▶ _What the exercise asks_: Replicate the data exactly, every line included.

Collected data below:

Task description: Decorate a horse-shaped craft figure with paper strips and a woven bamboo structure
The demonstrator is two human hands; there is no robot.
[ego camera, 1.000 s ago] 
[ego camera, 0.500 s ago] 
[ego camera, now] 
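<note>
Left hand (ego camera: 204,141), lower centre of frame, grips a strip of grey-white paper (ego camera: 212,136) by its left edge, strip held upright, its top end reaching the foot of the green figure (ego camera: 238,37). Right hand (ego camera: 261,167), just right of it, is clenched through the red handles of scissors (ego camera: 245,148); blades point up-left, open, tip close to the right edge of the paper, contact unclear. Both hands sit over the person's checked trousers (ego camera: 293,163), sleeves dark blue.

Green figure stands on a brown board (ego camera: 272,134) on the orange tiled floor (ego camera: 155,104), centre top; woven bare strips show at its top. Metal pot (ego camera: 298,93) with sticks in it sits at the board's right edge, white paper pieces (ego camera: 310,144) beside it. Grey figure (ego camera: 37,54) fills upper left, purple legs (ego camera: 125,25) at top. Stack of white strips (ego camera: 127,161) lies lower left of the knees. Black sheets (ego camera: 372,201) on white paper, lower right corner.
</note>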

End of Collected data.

▶ _Task answer_:
Task description: Decorate a horse-shaped craft figure with paper strips and a woven bamboo structure
The demonstrator is two human hands; there is no robot.
[ego camera, 1.000 s ago] 
[ego camera, 0.500 s ago] 
[ego camera, now] 
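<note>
Left hand (ego camera: 204,141), lower centre of frame, grips a strip of grey-white paper (ego camera: 212,136) by its left edge, strip held upright, its top end reaching the foot of the green figure (ego camera: 238,37). Right hand (ego camera: 261,167), just right of it, is clenched through the red handles of scissors (ego camera: 245,148); blades point up-left, open, tip close to the right edge of the paper, contact unclear. Both hands sit over the person's checked trousers (ego camera: 293,163), sleeves dark blue.

Green figure stands on a brown board (ego camera: 272,134) on the orange tiled floor (ego camera: 155,104), centre top; woven bare strips show at its top. Metal pot (ego camera: 298,93) with sticks in it sits at the board's right edge, white paper pieces (ego camera: 310,144) beside it. Grey figure (ego camera: 37,54) fills upper left, purple legs (ego camera: 125,25) at top. Stack of white strips (ego camera: 127,161) lies lower left of the knees. Black sheets (ego camera: 372,201) on white paper, lower right corner.
</note>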

The work on this exercise is now complete.